- Task item:
Beneath this instruction is a block of data; output from it exactly the lines that run from the one containing "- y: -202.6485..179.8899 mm" through the one containing "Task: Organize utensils", inclusive.

- Provided material:
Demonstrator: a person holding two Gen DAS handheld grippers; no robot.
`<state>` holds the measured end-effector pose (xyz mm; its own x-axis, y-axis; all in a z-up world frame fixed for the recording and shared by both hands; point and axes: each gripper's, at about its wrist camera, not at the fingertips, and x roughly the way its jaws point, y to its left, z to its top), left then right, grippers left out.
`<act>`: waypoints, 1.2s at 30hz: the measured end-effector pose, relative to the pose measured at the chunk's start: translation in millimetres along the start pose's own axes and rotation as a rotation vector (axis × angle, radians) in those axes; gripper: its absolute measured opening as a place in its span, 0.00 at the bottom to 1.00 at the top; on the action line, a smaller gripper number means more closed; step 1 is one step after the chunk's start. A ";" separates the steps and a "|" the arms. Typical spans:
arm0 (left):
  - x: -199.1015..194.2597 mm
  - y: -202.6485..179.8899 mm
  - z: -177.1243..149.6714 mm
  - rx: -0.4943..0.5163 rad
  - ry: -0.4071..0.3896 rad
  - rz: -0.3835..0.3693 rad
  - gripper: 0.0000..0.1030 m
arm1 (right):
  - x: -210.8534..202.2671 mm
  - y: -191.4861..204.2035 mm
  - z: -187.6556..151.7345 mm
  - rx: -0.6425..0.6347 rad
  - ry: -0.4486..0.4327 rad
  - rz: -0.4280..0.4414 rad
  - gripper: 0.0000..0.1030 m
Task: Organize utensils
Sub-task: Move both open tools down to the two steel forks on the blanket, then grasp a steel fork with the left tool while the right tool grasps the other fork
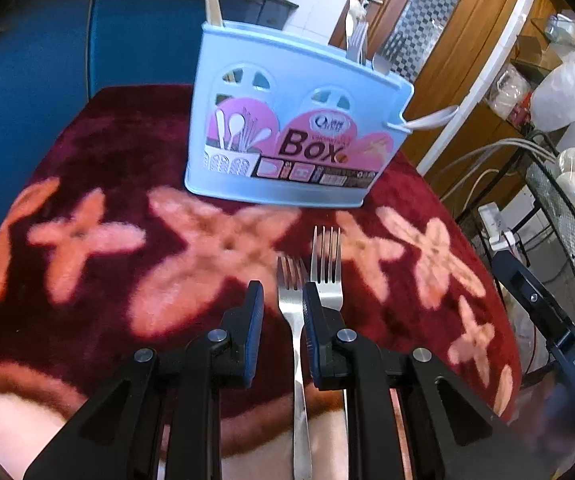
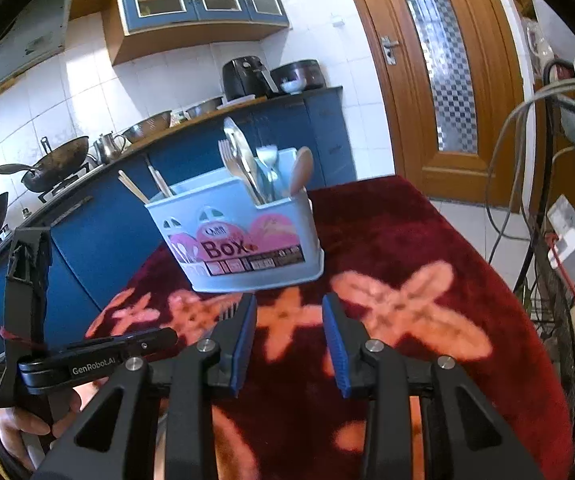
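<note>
Forks (image 1: 289,280), stiff, slick and light, lie at lower centre between the left gripper's (image 1: 283,300) narrow, empty jaws; grasp the handle.

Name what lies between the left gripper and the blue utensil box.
Left wrist view: tines of one fork and a second fork, then bare flowered cloth up to the utensil box.

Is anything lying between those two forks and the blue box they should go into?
Nothing visible does. The two forks lie side by side on the red flowered cloth, and only bare cloth separates their tines from the blue box. The left tool already straddles one fork's neck.
</note>
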<state>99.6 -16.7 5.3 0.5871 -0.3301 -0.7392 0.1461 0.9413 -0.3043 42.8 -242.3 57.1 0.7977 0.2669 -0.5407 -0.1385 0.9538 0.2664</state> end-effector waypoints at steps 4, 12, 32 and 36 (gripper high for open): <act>11.0 -1.7 0.4 0.010 0.048 -0.007 0.18 | 6.6 -6.0 -4.4 0.010 0.026 -0.019 0.37; 31.5 -4.7 -0.2 0.019 0.108 -0.003 0.20 | 9.8 -18.7 -8.5 0.036 0.038 -0.012 0.37; 39.8 -12.6 3.1 0.057 0.081 -0.007 0.22 | 16.8 -23.6 -12.6 0.051 0.062 -0.008 0.37; 40.8 -17.3 2.0 0.090 0.087 0.005 0.22 | 16.9 -22.9 -12.6 0.049 0.062 -0.007 0.37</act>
<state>122.6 -46.3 -18.4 0.5175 -0.3263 -0.7910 0.2160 0.9443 -0.2482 52.1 -257.8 31.7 0.7603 0.2699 -0.5909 -0.1033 0.9483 0.3002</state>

- Answer below:
  - y: -202.6485..179.8899 mm
  - z: -177.1243..149.6714 mm
  - rx: -0.4943..0.5163 rad
  - ry: -0.4071..0.3896 rad
  - rz: -0.3835..0.3693 rad
  - gripper: 0.0000..0.1030 m
arm1 (right):
  - x: -210.8534..202.2671 mm
  - y: -191.4861..204.2035 mm
  - z: -187.6556..151.7345 mm
  - rx: -0.6425..0.6347 rad
  - ry: -0.4486..0.4327 rad
  - rz: -0.4280..0.4414 rad
  - gripper: 0.0000..0.1030 m
Task: Organize utensils

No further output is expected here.